4. Davanti a Santa Barbara incontriamo Ivan Carlos. E' un ambulante "autorizzato". Ci regala una manciata di fettucce di Nossa Senhora de Bonfim: legarsele al polso serve a ottenere l'intercessione dei santi, di tutti i santi cui la Bahia di Salvador è intitolata. La simpatia, la gentilezza, la dignità di Ivan Carlos ci conquista. Gli compro una collana fatta di sementi. Lui le vende: le fanno i meninos de rua che un'associazione riesce a tenere lontani dalla strada e dalla colla da sniffare proprio grazie a questo lavoro. Lo ascolto incantato raccontare i personaggi di Jorge Amado: ti sembra di veder materializzarsi da un momento all'altro Gabriela, Dona Flor o Teresa Batista. Ci spiega che quello che ha imparato glielo hanno insegnato all'Università: la Prefettura ha organizzato un corso per gli ambulanti; storia locale, comunicazione, marketing. Ivan Carlos ci dice orgoglioso che lui certo deve vendere, ma che si sente un portavoce della città. Mi regala una corona del rosario. Alla madonna del rosario riconosce la sua devozione tutta la comunità nera. Ivan Carlos mi garantisce di averla benedetta lui: "Colòca no carro! Fique con Deus!". Ficar in portoghese vuole dire tante cose, principalmente "stare". Ecco: credo che augurare a qualcuno di rimanere con Dio sia uno dei più bei saluti che si possano immaginare. "Fique com Deus vocé também, Ivan Carlos!". "Sempre!". Allontanandomi mi dico che questo è il Brasile. Sono commosso e l'ansia sottile della salita ha lasciato ormai il posto a un benessere pacificato. Prendiamo un coco verde all'angolo di una strada. La donna che ce lo vende aspetta a chiederci i soldi: vuole sapere se è abbastanza freddo. Povertà e gentilezza.

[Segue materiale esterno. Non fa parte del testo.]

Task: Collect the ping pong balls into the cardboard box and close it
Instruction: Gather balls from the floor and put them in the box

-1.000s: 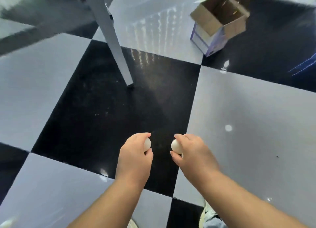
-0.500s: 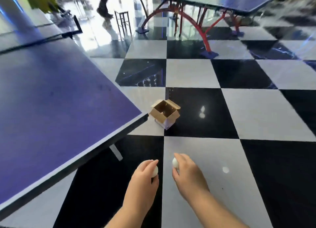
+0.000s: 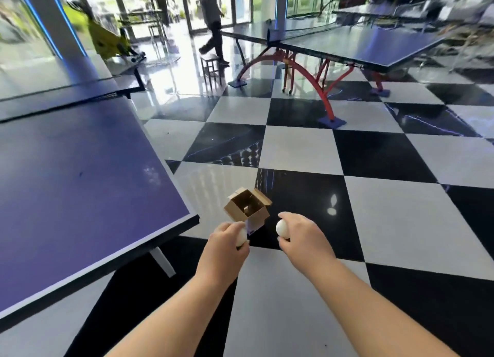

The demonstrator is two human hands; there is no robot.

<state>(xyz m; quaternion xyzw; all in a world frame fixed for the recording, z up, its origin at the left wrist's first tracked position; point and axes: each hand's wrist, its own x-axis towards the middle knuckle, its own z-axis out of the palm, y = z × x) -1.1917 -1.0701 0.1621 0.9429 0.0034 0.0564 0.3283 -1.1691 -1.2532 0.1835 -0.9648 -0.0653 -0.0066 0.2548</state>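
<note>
Ping pong balls (image 3: 282, 228): two, round, plain white.

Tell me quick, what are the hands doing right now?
Left hand: closed, grips a white ping pong ball.
Right hand: closed, grips a second ping pong ball.

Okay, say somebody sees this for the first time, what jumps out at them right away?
First, the two hands low in the middle: the left hand grips one white ball and the right hand grips a second white ball. Just beyond them an open cardboard box stands on the black-and-white checkered floor, beside the corner of a big blue table on the left.
</note>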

5. San Francesco è una delle chiese più belle di tutto il Brasile. Trionfo del Barocco portoghese, il suo interno intagliato nel legno è coperto da 900 chili di oro. Il chiostro contiene la più grande e incredibile collezione di azulejos di tutto il Brasile. Pensi che questa era la Chiesa dei Francescani, pensi cosa c'entri la povertà del Santo di Assisi con questo sfarzo incredibile. Pensi ancora che questa chiesa meravigliosa fu di fatto edificata con le donazioni "pro remedio animae" di tanti signorotti che si erano arricchiti con il commercio degli schiavi. Ma oggi, per una strana eterogenesi dei fini, la chiesa è lì a raccontare la storia del Pelourinho. Nera la nostra guida, nero l'ambulante che vende corone del rosario all'uscita, neri gli operai che stanno lavorando al restauro della chiesa, neri i commessi all'entrata e all'uscita. E' come se la città si fosse riappropriata della chiesa. E l'anima di questa città, non c'è dubbio, è africana.
6. Scendiamo verso il Mercado. Entriamo e vinciamo la tentazione di perderci tra i banchi degli artigiani che espongono le loro merci. Si sale al secondo piano. "Maria & Sao Pedro" ci aspetta. Sediamo in veranda. Una Brahma ghiacciata ci aiuta ad avere ragione del caldo. Ordiniamo vatapà, feijao fradinho, carne sol. Tutto è servito con abbondante farofa, anche di zafferano. Davanti a noi la Bahia, i colori della primavera di Salvador, il rumore animato della vita che pulsa. Ficamos com Deus.